Stem cells are particularly prone to becoming cancer cells of origin, especially in chronic inflammatory-associated cancer, such as primary liver cancers, where stem cell regenerative proliferation and specific immune-escaping properties create a “perfect storm” which drives an increased risk of cancer development. Stem cells may exert immunomodulation through different pathways. The immune check-point inhibition in cancer development and progression could be seen as a phenomenon affecting the stem niche microenvironment from inflammation to cancer.
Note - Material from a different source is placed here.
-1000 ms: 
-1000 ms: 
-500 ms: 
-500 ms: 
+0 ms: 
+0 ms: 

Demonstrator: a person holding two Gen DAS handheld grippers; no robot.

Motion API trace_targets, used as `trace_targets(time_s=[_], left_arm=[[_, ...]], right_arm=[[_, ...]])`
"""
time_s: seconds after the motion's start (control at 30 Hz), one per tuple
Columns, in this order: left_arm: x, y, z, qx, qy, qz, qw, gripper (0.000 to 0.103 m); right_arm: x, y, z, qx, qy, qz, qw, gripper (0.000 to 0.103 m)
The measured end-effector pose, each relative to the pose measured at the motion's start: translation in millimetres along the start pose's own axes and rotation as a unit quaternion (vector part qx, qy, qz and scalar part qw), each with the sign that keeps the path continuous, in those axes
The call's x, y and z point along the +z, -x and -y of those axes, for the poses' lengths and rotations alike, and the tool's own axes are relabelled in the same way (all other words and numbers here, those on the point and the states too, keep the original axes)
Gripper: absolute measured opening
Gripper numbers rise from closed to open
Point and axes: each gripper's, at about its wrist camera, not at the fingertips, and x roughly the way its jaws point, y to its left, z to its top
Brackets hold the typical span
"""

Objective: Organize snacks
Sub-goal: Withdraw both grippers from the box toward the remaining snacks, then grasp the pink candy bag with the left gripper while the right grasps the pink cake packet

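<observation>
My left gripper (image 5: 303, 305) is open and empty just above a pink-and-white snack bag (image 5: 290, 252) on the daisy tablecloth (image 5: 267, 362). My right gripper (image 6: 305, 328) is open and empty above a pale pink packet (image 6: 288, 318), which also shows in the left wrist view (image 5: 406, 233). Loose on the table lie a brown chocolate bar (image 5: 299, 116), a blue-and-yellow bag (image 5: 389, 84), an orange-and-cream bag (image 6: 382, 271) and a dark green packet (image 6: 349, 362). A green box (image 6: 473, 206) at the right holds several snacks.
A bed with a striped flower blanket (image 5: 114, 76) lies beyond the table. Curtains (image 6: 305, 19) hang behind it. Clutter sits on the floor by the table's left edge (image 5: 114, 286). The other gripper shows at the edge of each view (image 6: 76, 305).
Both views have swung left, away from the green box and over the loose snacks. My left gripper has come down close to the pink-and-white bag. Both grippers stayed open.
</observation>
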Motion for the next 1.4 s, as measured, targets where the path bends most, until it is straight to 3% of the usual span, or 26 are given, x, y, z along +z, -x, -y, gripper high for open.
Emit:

Moreover, the niche microenvironment is increasingly studied in order to better understand regeneration and carcinogenesis so as to provide innovative targets and biomarkers. Among the cellular components of the stem cell niche, immune cells are acquiring significant biological relevance in homeostasis, regeneration of diseased tissues, and carcinogenesis. While macrophages which have been studied extensively, new cell types, such as T-Reg lymphocytes, are now receiving increased attention.
To this regard, the aim of this Research Topic is to describe the immunomodulatory properties of adult stem cells and the role of the immune cells governing the niche microenvironment, both during homeostasis and disease progression.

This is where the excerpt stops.